> **Directions**
For the entries that follow, restate word for word the line containing "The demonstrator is", the line containing "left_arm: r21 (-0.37", and every line that lies between them.

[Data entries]
• • • • • • •
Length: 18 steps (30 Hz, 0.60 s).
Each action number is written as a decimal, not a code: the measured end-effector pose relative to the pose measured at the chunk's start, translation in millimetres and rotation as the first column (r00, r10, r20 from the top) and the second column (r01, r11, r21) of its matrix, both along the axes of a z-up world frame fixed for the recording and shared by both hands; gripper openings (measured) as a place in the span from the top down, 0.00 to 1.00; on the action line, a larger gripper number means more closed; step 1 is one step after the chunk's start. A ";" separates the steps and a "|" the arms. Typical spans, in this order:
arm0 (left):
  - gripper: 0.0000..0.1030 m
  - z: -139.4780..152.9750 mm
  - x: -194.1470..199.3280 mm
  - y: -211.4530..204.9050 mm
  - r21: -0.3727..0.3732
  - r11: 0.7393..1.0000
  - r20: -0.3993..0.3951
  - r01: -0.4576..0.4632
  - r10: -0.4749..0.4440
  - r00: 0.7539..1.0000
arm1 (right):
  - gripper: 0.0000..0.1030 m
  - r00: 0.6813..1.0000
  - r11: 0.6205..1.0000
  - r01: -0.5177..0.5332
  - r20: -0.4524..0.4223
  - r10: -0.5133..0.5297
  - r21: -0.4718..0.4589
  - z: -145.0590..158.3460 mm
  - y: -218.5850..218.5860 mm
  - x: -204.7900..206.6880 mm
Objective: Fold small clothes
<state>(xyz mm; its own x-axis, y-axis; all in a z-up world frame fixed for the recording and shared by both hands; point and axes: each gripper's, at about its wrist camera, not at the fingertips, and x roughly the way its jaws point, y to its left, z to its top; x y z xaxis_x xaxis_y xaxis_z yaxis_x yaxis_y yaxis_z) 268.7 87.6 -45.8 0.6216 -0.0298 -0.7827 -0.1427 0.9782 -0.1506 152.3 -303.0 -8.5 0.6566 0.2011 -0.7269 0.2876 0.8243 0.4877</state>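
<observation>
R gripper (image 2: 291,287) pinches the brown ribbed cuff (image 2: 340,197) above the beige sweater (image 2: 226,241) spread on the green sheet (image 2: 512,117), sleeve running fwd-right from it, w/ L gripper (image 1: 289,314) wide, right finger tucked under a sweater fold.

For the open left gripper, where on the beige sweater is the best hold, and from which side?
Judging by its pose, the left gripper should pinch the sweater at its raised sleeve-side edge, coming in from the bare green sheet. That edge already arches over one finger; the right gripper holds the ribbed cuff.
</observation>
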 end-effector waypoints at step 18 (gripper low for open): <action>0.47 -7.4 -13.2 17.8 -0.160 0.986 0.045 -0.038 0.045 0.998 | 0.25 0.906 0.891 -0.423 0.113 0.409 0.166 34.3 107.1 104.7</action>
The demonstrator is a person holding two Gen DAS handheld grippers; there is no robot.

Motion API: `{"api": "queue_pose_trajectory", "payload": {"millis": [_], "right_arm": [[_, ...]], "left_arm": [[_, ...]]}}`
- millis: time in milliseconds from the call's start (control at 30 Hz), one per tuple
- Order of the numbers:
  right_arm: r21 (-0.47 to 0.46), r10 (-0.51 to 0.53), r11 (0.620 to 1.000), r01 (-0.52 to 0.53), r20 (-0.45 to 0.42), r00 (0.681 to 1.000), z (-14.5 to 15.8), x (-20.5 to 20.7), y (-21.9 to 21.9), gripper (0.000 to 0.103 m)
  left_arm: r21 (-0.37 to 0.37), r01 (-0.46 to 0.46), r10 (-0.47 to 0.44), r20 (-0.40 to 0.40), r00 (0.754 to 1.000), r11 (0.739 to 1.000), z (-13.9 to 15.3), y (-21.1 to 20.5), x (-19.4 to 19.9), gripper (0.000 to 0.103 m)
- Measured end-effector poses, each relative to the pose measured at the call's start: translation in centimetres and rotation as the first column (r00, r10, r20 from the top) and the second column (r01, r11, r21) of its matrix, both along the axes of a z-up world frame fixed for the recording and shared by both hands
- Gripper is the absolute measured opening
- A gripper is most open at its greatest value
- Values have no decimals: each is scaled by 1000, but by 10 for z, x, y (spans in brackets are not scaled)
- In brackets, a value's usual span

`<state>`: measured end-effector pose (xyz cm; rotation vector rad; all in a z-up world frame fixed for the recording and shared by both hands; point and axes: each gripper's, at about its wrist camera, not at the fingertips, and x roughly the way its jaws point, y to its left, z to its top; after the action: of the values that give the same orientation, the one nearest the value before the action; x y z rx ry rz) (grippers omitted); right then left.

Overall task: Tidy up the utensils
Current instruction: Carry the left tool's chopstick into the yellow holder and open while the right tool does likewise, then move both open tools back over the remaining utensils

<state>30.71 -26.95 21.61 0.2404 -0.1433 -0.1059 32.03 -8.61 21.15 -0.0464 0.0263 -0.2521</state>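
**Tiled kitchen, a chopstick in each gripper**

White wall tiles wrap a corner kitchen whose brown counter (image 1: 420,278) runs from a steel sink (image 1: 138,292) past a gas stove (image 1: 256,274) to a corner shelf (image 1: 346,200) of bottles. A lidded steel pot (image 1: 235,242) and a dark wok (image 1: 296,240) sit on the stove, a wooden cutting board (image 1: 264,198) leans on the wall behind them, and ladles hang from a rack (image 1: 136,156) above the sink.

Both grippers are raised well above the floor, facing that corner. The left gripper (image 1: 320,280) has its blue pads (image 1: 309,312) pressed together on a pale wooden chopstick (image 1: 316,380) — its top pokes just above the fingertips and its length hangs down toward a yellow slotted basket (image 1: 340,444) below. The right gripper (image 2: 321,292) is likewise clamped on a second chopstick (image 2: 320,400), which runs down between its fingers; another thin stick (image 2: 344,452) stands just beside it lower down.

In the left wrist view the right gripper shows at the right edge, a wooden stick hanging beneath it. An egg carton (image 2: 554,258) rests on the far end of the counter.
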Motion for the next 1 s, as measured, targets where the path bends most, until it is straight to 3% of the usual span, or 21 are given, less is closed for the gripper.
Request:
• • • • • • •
> **Exercise result**
The demonstrator is a person holding two Gen DAS handheld grippers; there is no robot.

Motion API: `{"api": "queue_pose_trajectory", "payload": {"millis": [_], "right_arm": [[_, ...]], "left_arm": [[_, ...]]}}`
- millis: time in milliseconds from the call's start (control at 30 Hz), one per tuple
- Order of the numbers:
  right_arm: r21 (-0.47 to 0.46), r10 (-0.51 to 0.53), r11 (0.620 to 1.000), r01 (-0.52 to 0.53), r20 (-0.45 to 0.42), r00 (0.681 to 1.000), z (-14.5 to 15.8), x (-20.5 to 20.7), y (-21.9 to 21.9), gripper (0.000 to 0.103 m)
  left_arm: r21 (-0.37 to 0.37), r01 (-0.46 to 0.46), r10 (-0.47 to 0.44), r20 (-0.40 to 0.40), r00 (0.754 to 1.000), r11 (0.739 to 1.000), z (-13.9 to 15.3), y (-21.1 to 20.5), x (-19.4 to 19.9), gripper (0.000 to 0.103 m)

Nothing else is part of this exercise.